Exercise - In the entries below, how many lines contain the string "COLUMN"? Respond with the number only.

Excerpts from a dataset -

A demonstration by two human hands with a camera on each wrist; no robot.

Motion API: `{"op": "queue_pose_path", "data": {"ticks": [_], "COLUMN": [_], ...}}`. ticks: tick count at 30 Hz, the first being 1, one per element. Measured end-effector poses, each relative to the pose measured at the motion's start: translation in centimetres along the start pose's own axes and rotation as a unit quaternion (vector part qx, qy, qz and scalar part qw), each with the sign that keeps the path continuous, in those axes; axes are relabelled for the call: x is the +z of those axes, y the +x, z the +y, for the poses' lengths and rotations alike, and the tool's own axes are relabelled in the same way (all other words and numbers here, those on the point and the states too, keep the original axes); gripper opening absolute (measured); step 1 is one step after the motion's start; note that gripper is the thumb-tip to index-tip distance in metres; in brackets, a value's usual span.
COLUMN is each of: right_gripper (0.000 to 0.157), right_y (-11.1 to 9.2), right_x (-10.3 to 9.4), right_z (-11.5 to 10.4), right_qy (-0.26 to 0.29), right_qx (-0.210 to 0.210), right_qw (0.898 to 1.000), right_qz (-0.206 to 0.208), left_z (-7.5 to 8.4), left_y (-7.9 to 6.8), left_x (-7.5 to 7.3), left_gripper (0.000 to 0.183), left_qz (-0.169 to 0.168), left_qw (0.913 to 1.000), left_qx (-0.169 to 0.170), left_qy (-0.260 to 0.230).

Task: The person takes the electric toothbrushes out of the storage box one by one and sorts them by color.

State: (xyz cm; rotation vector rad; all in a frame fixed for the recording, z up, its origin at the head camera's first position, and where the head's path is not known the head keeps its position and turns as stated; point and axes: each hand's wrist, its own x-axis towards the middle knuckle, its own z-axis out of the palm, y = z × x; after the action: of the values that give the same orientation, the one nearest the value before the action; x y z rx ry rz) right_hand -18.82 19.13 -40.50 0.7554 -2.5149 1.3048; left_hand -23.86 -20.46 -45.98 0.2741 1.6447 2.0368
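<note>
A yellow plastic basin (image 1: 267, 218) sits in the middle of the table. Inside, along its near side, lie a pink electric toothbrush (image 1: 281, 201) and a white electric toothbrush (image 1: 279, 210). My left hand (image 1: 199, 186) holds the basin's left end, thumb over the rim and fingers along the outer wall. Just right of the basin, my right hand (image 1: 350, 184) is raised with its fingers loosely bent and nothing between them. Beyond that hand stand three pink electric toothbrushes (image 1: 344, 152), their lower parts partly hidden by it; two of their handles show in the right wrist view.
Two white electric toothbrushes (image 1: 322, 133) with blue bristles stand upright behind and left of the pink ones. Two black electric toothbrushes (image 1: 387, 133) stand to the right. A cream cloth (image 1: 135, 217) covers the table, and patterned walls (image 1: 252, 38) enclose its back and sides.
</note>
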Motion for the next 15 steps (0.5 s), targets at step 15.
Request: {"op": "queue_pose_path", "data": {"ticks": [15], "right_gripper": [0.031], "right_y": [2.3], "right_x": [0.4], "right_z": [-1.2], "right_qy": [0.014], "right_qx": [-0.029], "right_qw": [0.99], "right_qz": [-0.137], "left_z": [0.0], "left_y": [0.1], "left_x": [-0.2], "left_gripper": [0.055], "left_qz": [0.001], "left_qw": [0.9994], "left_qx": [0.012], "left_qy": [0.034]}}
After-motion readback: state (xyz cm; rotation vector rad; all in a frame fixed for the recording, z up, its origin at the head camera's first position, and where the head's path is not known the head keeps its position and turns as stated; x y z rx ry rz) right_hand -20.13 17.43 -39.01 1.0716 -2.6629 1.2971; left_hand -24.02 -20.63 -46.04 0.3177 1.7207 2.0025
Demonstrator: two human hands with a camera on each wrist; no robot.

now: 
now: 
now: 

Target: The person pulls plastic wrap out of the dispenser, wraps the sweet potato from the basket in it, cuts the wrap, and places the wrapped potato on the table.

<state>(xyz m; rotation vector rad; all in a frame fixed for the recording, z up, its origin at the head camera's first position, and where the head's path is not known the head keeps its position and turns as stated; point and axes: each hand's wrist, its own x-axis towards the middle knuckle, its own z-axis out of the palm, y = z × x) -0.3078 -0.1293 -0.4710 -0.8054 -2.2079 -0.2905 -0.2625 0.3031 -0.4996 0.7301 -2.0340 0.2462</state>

Problem solution - 2